= Paglipas ng Dilim =

1920 zarzuela by Precioso Palma

A scene from the original 1920 version of the Philippine zarzuela, Paglipas ng Dilim

Paglipas ng Dilim ("After the Darkness") is a 1920 zarzuela – a Spanish lyric-dramatic genre – written in the Tagalog-language by Filipino playwright and novelist Precioso Palma. A three-act play, the music for the original version of Paglipas ng Dilim was composed by Filipino musician Leon Ignacio.

==Description==
The play was described by Raul Asis in the "Guide/Theater" section of the Philippine Entertainment Portal (PEP) as an “amusing tale of twisted truths and of triumphant revelations”. According to Frederick R. Castro, a director of theatrical performances in the Philippines, Paglipas ng Dilim is a classic zarzuela, a stage presentation composed of scenes with dialogues, songs, and dances, that was performed multiple times in old theater houses in Manila. It was one of those plays that people watch even if the theater reached and exceeded full seating capacity, thus viewers had to stand during the entire presentation of the play.

==Style==
The authors of Paglipas ng Dilim followed the standard outline or format of the traditional zarzuela. Palma and Ignacio followed the style of narration, form, plot presentation, setting, characters, and conflict that is appropriate for the conventional zarzuela.

==Characters==
The main characters in Paglipas ng Dilim are Ricardo Makairog, Don Torcuato, Donya Carmen (also spelled as "Doña Carmen", meaning "[Honorable] Lady Carmen" in Spanish), Caridad, and Estrella. Ricardo Makairog is a bachelor who had just finished studying medicine. Don Torcuato and Donya Carmen is a boastful and socialite husband and wife who wanted to lure Makairog to become the husband of Caridad, their daughter. Estrella is the maiden being courted by Makairog.

==Plot==
In the beginning of the story, a party is held by Ricardo Makairog after graduating from medical school. Among Makairog's guests were the family of Don Torcuato, the politician Don Juanito, and Estrella, the woman being courted by Makairog. Don Torcuato and his family are in financial trouble. In addition to this financial problem, Caridad - the daughter of Don Torcuato and Donya Carmen - was pregnant with Don Juanito's child. Thus, during Makairog's party, Don Torcuato, Donya Carmen, and Caridad started their scheme to persuade Makairog to become Caridad's fiancé. In one of the scenes Don Torcuato's family was able to make the guests think that Caridad and Makairog were having a secret and romantic relationship.

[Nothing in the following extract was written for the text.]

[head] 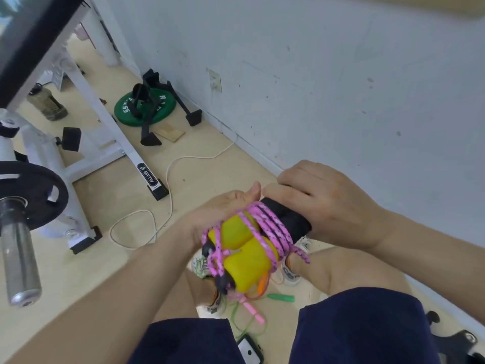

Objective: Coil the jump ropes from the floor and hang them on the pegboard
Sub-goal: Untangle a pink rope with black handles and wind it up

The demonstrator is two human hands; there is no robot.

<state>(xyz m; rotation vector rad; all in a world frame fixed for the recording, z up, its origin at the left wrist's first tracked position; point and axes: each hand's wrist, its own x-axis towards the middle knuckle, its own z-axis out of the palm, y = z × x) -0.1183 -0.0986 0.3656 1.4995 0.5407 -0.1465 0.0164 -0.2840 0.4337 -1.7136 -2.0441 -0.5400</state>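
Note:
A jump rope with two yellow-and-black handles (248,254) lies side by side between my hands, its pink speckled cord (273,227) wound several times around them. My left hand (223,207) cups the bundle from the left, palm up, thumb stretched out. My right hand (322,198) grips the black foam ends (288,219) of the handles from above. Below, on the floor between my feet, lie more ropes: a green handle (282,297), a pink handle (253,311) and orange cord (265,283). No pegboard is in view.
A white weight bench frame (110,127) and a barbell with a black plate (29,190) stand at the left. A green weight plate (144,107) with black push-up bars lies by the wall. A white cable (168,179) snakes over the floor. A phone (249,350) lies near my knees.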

Don Torcuato's family continued with their plans and trickery during a picnic - another gathering - hosted by Makairog. During the picnic, Caridad was able to make Makairog drink a lot of champagne. While Makairog was drunk, Caridad announced to the guests that she and Makairog are planning to get married. Estrella, the woman who Makairog truly loves, became depressed after hearing Caridad's announcement.

During another gathering - a birthday party for a character named Maring - Makairog was finally able to explain to Estrella and the other guests what really happened during the picnic, and that Caridad was lying about the supposed nuptial. Don Torcuato and his family were also present at the birthday party. Their plan of making Makairog a "scapegoat" for Caridad's pregnancy was exposed. After this revelation, Don Torcuato's family left the party in shame.

After the episode of "darkness" in their relationship, Makairog and Estrella were married at the end of the play.

==Analysis==
According to Frederick R. Castro, Paglipas ng Dilim is Based on Philippine history, the so-called Western lifestyle and standards of living were brought by foreigners, particularly the people from Spain and the United States. The Philippines had been a colony of Spain, and then a territory of the United States, before gaining independence. During the 1900s, foreign influences were considered by patriotic Filipinos as a form of non-adherence to Filipino nationalism. Apart from nationalism, Paglipas ng Dilim tackled the lifestyle of the Filipinos, the way of thinking of the Filipinos, and the socio-economic issues of the Philippines during the early part of the 1900s.

==Modern-day rendition==
A 2009 version of Paglipas ng Dilim was performed by the University of the East Drama Company (UEDC) at the UP Theater in Diliman, Quezon City, Philippines from 4 to 6 February 2009. The 2009 remake of the play was directed by Frederick R. Castro. Formed in the 1970s, the University of the East Drama Company was the official student theater organization of the University of the East. UEDC presented the 2009 version of Paglipas ng Dilim during the nationwide celebration of the zarzuela festival in the Philippines known as "Sarsuwela Festival 2009". Sarsuwela Festival 2009 was the first "festival of zarzuelas" in the Philippines, and was initiated by Philippine National Artist Virgilio Almario and the UP College of Arts and Letters. The zarzuela festival was supported by the National Commission for Culture and the Arts and the UP Committee for Culture and the Arts.